Ten years later I now live in New York, and I barely recognize it from the film. There are no skateboarders in Washington Square Park, just NYU students. The East Village is full of bars with beer pong tables in the back, Ivy educations and Japanese restaurants. I still don’t know anyone who skateboards.

A question to be asked is why Korine felt the need to imbue Kids with a moralistic tinge. The hype that the movie received—“a wake-up call to the world,” boasted the trailers—seemed to expect Kids to frighten children away from such behavior, and alert parents to what their kids were doing when they weren’t looking.

I remember not being shocked at all by the actions in Kids, but thinking, yes, this is exactly where kids want to go. I recognized the slick workarounds, the slurred rhetoric of manipulation; I recognized Telly’s bony, freckly shoulders; I recognized Casper’s squint and saunter, his bringing up of phlegm, and his habit of idly shoving his hand down his shorts. I recognized the looks in the faces of the girls, both frightened and impressed by the audacity of the boys.

Jennie learns she is HIV-positive, and Telly is the only boy she has slept with. Knowing his predilection for virgins ripe for the picking, she goes on a hunt to find him. It is the one act of responsibility in a movie that documents the perils of its avoidance, and it ends with passed-out Jennie bent in half and raped by Casper on the squishy Naugahyde sofa next to three shirtless, passed-out preteen Latino boys.

Meanwhile, Telly has decided that he wants to take the virginity of a girl named Darcy. There is the scene where Telly calls up to Darcy’s window, trying to lure her to join them at the public pool. A few friends have joined them from the park, including two girls, and while Telly works to convince Darcy, Casper spoons a girl who leans back into him, allowing him to caress her bare stomach; another rubs his hand up and down a girl’s bare thigh. These subtle maneuvers epitomize the ritual of the scheme that Korine and Clark want to bring to the fore.

Twenty years later, the fears and attitudes that drove the film no longer carry the same propulsion. AIDS does not have the same specter it did then, and the race-against-the-clock narrative (Jenny trying to find Telly before he can harm Darcy) doesn’t have any value in a generation with cell phones and Internet at hand. As a result, the film has become somewhat more of a documentary than it had been when it was released; when you re-watch Kids, you find new places where the lens lingers.

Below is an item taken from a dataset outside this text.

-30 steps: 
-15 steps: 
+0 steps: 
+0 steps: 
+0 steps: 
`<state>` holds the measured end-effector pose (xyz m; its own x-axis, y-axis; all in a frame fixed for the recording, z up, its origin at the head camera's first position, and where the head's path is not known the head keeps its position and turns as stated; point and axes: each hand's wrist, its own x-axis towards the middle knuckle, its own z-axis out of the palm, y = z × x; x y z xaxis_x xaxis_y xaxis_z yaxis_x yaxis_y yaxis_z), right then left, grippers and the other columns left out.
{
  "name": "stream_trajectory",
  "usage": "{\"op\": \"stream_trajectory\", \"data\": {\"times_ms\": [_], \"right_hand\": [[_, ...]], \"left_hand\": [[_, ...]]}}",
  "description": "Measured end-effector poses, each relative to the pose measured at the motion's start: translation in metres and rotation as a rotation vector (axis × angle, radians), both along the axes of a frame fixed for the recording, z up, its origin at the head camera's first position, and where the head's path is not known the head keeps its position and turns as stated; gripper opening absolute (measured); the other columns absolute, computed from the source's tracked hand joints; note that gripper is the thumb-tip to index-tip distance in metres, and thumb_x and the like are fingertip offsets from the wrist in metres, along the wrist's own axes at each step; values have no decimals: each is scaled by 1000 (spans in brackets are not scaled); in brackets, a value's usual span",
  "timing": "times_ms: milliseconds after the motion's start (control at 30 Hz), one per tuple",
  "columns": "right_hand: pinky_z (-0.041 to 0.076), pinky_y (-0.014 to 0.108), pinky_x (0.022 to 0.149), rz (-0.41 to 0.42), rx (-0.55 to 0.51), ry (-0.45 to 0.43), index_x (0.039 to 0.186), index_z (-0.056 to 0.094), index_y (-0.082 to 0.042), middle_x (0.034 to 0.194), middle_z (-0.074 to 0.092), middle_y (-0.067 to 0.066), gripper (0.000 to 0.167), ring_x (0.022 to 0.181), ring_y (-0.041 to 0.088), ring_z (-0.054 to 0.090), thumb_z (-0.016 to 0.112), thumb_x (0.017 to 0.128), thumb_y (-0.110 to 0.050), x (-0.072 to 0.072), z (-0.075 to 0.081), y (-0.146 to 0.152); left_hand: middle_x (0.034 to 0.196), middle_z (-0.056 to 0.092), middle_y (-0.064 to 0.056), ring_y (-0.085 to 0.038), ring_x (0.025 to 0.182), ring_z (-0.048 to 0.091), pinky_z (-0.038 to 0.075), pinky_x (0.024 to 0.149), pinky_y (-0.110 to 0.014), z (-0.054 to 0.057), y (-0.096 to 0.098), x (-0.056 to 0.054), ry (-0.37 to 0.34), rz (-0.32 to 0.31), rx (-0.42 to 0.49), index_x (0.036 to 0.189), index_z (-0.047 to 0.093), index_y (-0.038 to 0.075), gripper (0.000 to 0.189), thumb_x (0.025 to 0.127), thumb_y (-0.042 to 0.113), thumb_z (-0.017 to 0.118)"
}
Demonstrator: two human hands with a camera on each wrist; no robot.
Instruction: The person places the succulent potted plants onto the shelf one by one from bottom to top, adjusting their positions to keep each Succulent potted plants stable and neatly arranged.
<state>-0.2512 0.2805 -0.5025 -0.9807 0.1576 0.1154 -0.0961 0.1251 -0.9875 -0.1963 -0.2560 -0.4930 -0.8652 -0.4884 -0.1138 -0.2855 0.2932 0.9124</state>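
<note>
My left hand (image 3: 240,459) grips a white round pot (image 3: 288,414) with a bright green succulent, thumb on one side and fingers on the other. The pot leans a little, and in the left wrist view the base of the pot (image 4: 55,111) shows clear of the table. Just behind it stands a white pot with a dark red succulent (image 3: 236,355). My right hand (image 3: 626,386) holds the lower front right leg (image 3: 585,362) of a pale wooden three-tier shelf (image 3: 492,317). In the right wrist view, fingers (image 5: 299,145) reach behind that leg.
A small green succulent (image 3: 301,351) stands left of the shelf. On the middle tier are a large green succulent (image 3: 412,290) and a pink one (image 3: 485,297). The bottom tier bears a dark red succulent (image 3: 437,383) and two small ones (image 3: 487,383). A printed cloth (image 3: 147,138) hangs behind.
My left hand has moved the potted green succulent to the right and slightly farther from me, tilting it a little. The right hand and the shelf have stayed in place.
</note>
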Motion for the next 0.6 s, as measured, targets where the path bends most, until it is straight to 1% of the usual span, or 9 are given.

It takes time to admire young torsos (a subject that comes up again in Larry Clark’s photography), watches as Telly and Casper manage the streets and subway lines, and admires the oddities of city culture; there is a transitional scene towards the end where we are taken on a ride through the streets, with stops to look at the odd homeless character or park curiosity, against the swirls of Folk Implosion’s “Raise the Bells,” an aural oddity that is reminiscent of a classroom filmstrip complete with off-key fuzzy cassette soundtrack. It is a sobering juxtaposition, as it comes just after the traumatic extended scene of Casper raping Jennie, and just before Casper wakes up again to utter the final line: “Jesus Christ, what happened?”

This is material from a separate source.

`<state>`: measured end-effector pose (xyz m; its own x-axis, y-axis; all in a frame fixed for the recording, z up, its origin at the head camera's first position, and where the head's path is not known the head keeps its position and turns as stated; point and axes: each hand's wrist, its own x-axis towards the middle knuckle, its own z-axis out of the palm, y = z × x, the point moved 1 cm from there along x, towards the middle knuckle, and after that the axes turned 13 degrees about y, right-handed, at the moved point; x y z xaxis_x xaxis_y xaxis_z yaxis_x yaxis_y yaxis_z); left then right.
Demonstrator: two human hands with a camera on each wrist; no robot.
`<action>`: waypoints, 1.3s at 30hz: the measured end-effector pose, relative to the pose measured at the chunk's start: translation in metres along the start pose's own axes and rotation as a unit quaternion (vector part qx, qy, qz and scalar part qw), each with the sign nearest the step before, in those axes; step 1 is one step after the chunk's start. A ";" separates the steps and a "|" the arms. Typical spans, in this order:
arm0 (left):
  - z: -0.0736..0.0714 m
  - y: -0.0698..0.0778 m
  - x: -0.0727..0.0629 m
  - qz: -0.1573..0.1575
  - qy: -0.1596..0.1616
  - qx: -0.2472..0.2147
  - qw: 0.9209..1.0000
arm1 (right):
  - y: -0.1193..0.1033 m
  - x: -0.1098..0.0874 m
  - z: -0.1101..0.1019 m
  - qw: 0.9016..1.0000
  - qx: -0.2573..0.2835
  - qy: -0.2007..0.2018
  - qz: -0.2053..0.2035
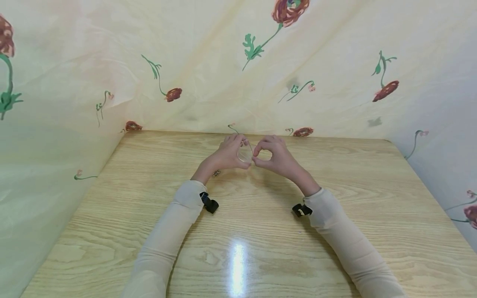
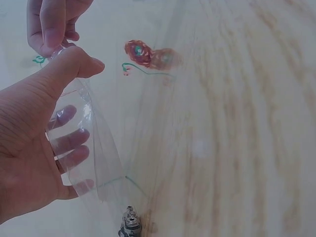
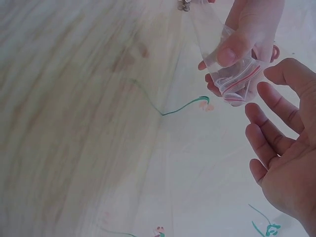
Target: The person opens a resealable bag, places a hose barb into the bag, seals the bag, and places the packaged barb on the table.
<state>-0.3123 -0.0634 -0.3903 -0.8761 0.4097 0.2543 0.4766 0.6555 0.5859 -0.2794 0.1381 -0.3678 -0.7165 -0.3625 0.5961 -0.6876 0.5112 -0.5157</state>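
A clear plastic zip bag (image 2: 101, 148) with a red-striped zip strip (image 3: 242, 81) hangs between the two hands above the far part of the table. The left hand (image 1: 228, 153) holds it by the zip end, thumb on one face and fingers behind, visible through the plastic. At the bag's zip edge is the right hand (image 1: 277, 157), thumb and index fingertips pinching the edge in the head view, the other fingers loosely bent. On the table by the left wrist lies a small shiny metal piece (image 1: 216, 174), partly dark; the left wrist view shows a second look at this metal piece (image 2: 130, 224).
The wood-grain table (image 1: 253, 223) carries a bright light reflection near its front. A flower-printed cloth (image 1: 208, 62) stands along its back and sides. Black straps (image 1: 210, 203) sit at both wrists, over light sleeves (image 1: 160, 244).
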 end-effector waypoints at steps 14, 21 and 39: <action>-0.002 0.000 -0.001 0.003 0.005 -0.006 1.000 | 0.000 0.000 0.001 1.000 0.002 0.005 -0.007; -0.002 0.001 -0.001 0.001 0.009 0.000 1.000 | 0.002 -0.001 0.002 1.000 0.000 0.006 -0.010; 0.000 -0.004 -0.001 0.007 0.017 0.010 1.000 | 0.002 -0.006 0.008 1.000 -0.014 -0.003 0.018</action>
<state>-0.3134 -0.0659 -0.3926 -0.8707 0.3975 0.2896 0.4907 0.6624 0.5661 -0.2770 0.1354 -0.3771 -0.7420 -0.3477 0.5732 -0.6573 0.5459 -0.5196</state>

The drama in Kids is almost Shakespearean, in that the majority of the characters end up silently doomed. It ends with a visual body count: the passed-out young people piled up in the apartment, all over the floors and the furniture. And while Fitzpatrick, Sevigny, and Dawson have gone on to become stars, it’s almost tragically appropriate that both Justin Pierce, who played Casper, and Harold Hunter, who played one of the skater kids from the park, died young. The rough New York in which the kids were allowed to wreak havoc is also gone, scrubbed clean. Korine has said that it’s not possible to make a film like Kids anymore, and it’s not just due to the access of technology that would easily allow Jennie to get ahold of Telly. It’s that the romantic underground that Kids is all about no longer exists.